Como campeão africano e campeão nacional, a equipa do Cuanza Sul tem por obrigação defender o prestígio e estatuto alcançados no ano passado. É com o peso desta responsabilidade que os libolenses encaram o BIC Basket. Mas para a concretização deste desiderato têm, porém, de superar algumas dificuldades que se têm evidenciado nos últimos jogos.

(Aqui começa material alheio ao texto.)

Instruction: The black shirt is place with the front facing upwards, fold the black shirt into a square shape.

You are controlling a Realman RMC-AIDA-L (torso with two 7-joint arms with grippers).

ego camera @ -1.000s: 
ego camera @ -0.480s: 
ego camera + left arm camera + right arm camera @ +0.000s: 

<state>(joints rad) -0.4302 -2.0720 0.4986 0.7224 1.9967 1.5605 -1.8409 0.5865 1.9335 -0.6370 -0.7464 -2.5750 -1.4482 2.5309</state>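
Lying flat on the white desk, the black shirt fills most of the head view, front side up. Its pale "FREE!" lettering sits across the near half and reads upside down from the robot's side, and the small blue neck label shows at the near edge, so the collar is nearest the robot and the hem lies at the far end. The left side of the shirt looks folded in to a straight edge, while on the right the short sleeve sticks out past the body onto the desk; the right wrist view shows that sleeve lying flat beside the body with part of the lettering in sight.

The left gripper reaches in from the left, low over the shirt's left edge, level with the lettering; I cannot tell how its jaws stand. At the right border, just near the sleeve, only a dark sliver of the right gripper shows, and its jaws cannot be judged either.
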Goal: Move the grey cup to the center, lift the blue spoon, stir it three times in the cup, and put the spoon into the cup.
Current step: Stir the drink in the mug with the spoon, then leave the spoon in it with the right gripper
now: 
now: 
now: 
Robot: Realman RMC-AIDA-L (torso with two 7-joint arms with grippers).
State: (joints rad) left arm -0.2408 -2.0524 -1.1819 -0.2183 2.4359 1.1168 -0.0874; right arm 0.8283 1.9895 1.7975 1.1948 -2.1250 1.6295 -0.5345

A equipa mostra algum cansaço, o que se revela na quebra física que apresenta nos últimos dois quatros do jogo. Alguns jogadores influentes em fase de recuperação deixam menos competitivo grupo. Olímpio Cipriano, Carlos Morais e Bráulio Moarais são disso exemplo.

O 1º de Agosto, por seu lado, está apostado a inverter o quadro negro do ano passado, em que perdeu as duas principais competições para os actuais campeões nacionais. A Manutenção de Paulo Macedo no comando é um sinal claro de que a direcção rubro negra continua a confiar nas qualidades do treinador.

Aos poucos, os militares vão dando sinal de recuperação, pelo que é de se lhe apontar como principal opositor dos libolenses.
Por fim, temos ainda o Petro de Luanda e o Interclube que não sendo potenciais candidatos não deixam, contudo, de entrar nesta disputa. Aliás, os sinais são evidentes.